2. Material and methods
Raissi et al. [3] published an article about PINNs, which has 7217 citations (December 2023). That work defines PINNs as DNNs trained to solve supervised learning tasks, but complying to physical laws, usually described by nonlinear PDEs. It also describes the use of DNNs to solve PDEs and obtain physics-informed surrogates of the physical model that are fully differentiable in all coordinates and free parameters. PINNs form a new class of data-efficient universal function approximators, which can be effectively trained using small datasets, and which may encode any underlying physical law.
DNN training data can be randomly sampled from observational data, or through simulations using synthetic data from a numerical model. Except for synthetically generated data, as long as a sufficient number of CPs are available, a standard DNN can solve the PDE, otherwise a PINN would be required. A PINN uses a specific loss function incorporating PDE and parameters, in such a way that during the training phase using the set of CPs, the applicable physical law is incorporated [4].
PINNs can be considered neural networks for supervised learning problems, as proposed here. However, PINNs can also be used as agents for Reinforcement Learning (RL) [4]. The most common PINN architectures are Multi-layer Perceptrons (MLPs), Convolutional Neural Networks (CNNs) and Recurrent Neural Networks (RNNs). Newer architectures are Auto-Encoder (AE), Deep Belief Network (DBN), Generative Adversarial Network (GAN) and Bayesian Deep Learning (BDL) [4]. This work uses the MLP architecture.
The proposed test problem requires the parameters discovery of a particular one-dimensional Burgers' equation, which estimates the speed field \(u\) along time (Equation 1). Training data for the PINN is given by a set of CPs corresponding to the position field in different times are randomly generated within the considered domain.

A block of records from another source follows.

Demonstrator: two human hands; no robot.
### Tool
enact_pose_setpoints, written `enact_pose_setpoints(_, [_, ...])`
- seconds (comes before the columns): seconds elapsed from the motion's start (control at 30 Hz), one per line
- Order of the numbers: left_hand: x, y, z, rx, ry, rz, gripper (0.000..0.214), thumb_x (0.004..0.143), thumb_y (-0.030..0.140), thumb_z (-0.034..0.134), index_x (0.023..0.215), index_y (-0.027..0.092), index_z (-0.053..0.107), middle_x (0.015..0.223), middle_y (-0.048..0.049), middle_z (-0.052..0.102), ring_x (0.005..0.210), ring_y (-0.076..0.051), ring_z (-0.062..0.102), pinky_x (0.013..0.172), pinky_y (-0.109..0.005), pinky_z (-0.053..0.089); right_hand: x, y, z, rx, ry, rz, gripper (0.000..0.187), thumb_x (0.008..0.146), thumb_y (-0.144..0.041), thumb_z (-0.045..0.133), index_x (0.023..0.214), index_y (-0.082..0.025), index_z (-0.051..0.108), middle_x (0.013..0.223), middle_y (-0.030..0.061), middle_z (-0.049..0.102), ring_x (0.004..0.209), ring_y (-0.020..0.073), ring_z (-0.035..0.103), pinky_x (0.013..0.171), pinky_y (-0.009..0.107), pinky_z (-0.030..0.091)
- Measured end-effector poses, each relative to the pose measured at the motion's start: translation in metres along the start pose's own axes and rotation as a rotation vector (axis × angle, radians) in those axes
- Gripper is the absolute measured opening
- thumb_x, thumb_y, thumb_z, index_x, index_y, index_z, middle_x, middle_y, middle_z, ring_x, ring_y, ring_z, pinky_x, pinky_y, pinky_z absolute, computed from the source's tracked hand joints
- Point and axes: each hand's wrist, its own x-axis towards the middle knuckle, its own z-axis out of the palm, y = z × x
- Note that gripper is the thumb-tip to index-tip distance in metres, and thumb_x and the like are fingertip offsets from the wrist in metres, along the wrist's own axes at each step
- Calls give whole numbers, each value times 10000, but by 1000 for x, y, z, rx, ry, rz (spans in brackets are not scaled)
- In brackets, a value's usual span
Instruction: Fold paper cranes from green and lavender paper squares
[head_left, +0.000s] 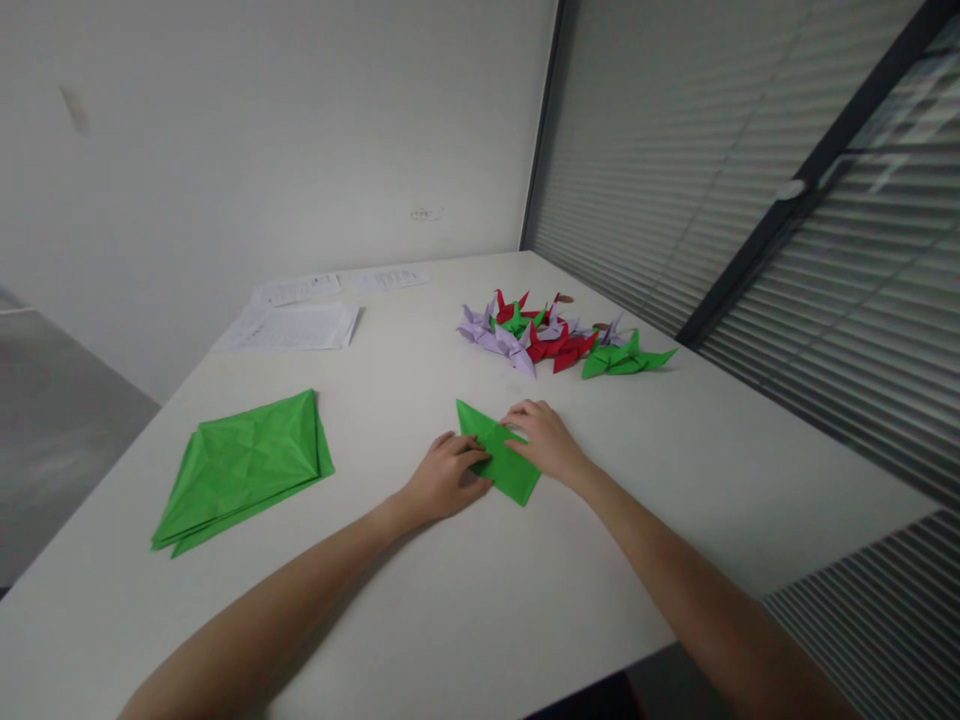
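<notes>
A folded green paper (504, 468), roughly diamond-shaped, lies flat on the white table (420, 600) in front of me. My left hand (446, 478) rests on its left edge, fingers curled and pressing down on the paper. On the paper's right upper side lies my right hand (546, 440), fingers bent with the tips pressing a fold. Both hands hold the paper against the table.
A stack of green paper sheets (244, 465) lies at the left. Several folded origami figures (559, 340) in purple, red and green are heaped beyond the hands. White printed sheets (296, 325) lie near the wall. Window blinds (750, 220) run along the right side.
</notes>
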Motion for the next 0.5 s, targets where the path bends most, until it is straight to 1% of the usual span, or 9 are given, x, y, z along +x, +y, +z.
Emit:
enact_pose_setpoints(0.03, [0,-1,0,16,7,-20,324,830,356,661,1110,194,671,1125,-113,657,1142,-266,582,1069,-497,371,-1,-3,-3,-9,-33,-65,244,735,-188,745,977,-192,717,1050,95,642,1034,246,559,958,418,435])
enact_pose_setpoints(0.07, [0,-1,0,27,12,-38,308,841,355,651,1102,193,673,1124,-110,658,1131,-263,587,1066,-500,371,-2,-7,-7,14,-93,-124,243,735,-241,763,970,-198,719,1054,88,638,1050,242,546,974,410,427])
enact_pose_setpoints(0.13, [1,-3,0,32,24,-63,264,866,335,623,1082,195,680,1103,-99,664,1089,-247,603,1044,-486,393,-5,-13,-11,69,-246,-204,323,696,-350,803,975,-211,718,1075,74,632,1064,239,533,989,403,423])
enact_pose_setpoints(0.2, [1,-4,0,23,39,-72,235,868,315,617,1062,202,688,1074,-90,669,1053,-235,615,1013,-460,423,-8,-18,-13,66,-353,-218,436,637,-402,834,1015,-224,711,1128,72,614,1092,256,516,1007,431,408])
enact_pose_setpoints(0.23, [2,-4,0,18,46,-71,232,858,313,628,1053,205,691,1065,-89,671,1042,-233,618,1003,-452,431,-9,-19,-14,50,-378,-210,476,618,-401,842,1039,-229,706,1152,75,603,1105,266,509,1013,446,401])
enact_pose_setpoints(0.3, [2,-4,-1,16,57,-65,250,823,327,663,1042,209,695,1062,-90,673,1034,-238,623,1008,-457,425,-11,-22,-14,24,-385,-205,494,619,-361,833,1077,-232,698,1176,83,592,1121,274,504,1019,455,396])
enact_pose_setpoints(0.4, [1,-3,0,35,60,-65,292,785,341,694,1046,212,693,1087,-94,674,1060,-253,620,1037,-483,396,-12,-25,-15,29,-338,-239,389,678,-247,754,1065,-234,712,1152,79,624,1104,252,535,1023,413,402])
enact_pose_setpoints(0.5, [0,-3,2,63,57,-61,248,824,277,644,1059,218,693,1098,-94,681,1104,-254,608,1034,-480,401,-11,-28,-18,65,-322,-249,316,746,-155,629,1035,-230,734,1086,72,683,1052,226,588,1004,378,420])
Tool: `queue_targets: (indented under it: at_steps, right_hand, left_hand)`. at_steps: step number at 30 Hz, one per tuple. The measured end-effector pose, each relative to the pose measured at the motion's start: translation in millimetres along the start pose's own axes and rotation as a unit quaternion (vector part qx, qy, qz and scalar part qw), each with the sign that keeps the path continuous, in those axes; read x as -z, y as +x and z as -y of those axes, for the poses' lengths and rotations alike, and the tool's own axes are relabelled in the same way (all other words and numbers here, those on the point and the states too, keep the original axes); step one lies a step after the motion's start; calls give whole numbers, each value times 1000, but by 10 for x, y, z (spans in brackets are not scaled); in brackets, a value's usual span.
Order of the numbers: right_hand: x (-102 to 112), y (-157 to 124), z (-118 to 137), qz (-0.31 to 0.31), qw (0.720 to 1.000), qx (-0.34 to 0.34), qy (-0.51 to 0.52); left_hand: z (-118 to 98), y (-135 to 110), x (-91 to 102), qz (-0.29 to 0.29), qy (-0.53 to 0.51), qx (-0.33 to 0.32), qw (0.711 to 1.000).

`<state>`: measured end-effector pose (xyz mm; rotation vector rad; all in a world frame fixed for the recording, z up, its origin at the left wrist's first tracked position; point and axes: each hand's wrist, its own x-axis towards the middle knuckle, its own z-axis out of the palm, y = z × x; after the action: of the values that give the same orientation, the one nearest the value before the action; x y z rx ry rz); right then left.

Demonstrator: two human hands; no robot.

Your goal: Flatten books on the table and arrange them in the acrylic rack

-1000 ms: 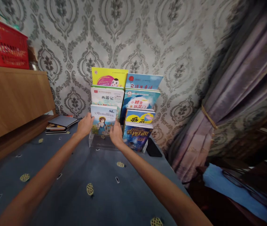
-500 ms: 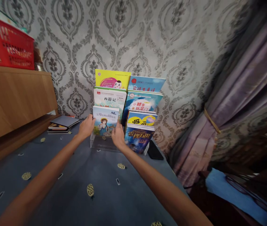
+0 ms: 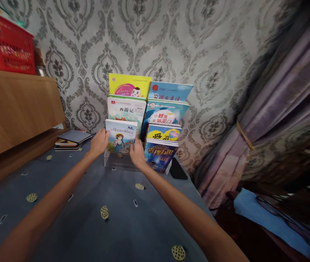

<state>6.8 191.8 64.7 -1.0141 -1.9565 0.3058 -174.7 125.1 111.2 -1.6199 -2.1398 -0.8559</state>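
A light-blue book [image 3: 120,142] with a girl in a hat on its cover stands in the left column of a clear tiered book stand [image 3: 119,161]. My left hand [image 3: 99,141] grips its left edge, and my right hand [image 3: 137,152] grips its right edge. Behind it rise a white book [image 3: 126,111] and a yellow book [image 3: 130,85]. In the right column, a dark blue book [image 3: 160,156] is at the front, with a yellow-and-blue book [image 3: 164,133] and two blue books behind. The fingertips behind the held book are hidden.
A stack of books [image 3: 73,139] lies at the left beside a wooden cabinet [image 3: 18,112] that carries a red basket [image 3: 7,47]. A black phone [image 3: 178,170] lies right of the stand. Beyond the dark blue patterned cloth [image 3: 75,225] hangs a purple curtain [image 3: 231,145].
The view has shifted slightly, so the stand and books appear a little higher. Both hands keep their hold on the light-blue book, which has barely moved relative to the stand.
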Motion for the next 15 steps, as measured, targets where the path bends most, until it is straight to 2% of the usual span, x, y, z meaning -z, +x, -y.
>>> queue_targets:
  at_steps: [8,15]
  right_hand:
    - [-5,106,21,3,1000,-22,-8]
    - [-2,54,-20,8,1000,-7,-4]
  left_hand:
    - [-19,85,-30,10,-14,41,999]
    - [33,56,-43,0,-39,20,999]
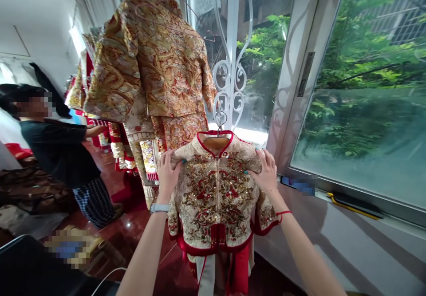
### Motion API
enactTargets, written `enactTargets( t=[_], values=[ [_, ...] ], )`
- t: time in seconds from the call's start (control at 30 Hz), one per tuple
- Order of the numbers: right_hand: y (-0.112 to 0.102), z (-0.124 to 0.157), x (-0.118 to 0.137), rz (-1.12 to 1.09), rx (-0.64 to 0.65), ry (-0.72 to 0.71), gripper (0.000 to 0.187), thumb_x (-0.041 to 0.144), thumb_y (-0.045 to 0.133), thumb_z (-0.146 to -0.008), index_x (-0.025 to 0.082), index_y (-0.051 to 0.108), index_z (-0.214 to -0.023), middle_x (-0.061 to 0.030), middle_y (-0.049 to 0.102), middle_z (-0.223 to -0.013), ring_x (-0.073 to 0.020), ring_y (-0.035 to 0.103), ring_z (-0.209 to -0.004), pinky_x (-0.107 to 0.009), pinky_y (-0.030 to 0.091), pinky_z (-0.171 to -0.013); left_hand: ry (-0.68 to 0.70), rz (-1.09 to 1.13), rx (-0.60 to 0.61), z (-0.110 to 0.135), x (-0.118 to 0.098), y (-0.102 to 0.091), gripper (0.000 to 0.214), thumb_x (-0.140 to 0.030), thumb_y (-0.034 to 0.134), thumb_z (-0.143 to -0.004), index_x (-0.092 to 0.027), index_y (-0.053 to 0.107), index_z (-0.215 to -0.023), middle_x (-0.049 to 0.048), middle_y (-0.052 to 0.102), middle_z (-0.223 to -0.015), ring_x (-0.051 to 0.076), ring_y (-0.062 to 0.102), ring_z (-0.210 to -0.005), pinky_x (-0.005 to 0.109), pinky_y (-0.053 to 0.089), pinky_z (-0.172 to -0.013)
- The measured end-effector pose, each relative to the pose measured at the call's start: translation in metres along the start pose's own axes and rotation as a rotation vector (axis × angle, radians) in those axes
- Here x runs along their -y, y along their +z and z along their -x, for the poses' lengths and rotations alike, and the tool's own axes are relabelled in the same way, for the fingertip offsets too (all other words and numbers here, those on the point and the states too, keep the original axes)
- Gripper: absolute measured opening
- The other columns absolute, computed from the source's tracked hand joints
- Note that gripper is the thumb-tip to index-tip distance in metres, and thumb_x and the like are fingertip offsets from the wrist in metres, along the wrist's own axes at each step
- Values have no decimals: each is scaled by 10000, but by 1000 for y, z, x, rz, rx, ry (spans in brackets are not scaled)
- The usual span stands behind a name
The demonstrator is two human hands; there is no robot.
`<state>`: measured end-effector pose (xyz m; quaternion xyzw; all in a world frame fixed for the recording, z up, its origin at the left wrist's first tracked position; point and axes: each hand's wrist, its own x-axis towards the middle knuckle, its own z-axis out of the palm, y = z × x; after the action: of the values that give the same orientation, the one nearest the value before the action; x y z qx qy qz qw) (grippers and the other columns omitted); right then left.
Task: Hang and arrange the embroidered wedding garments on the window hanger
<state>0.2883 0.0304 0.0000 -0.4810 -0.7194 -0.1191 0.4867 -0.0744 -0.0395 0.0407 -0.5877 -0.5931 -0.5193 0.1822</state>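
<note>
A small cream, gold and red embroidered jacket (214,198) hangs on a hanger (219,120) in front of me, hooked onto white scrolled ironwork (229,78). My left hand (168,171) grips the jacket's left shoulder with its fingers curled over the fabric. A watch is on that wrist. My right hand (266,171) holds the jacket's right shoulder in the same way, and a red string circles its wrist.
A larger gold embroidered garment (149,61) hangs above and to the left, with more red and gold clothes behind it. A person in a dark top (60,149) stands at the left. A window (366,87) and its sill (349,203) run along the right. The floor is dark red.
</note>
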Motion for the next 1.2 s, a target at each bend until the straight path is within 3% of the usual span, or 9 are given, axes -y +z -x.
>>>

In the train phase, the neural network then estimates a solution \(u(t,x)\). The function employed by the PINN, \(f(t,x)\) (Equation 2), is derived from the known Burgers' equation, and allows to calculate the loss function. The parameters of the differential operator that we want to obtain are transformed into PINN parameters. In the following equations, the differential operator parameter \(\lambda_1\) (or \(u\)) is the speed of fluid at the indicated spatial and temporal coordinates, the differential operator parameter \(\lambda_2\) (or \(\nu\)) is the kinematic viscosity of fluid, and the subscripts denote partial differentiation in time and space, respectively, as \(u_t\) (which denotes \(\frac{du}{dt}\)), \(u_x\) (which denotes \(\frac{du}{dx}\)), and \(u_{xx}\) (which denotes \(\frac{d^2u}{dx^2}\)).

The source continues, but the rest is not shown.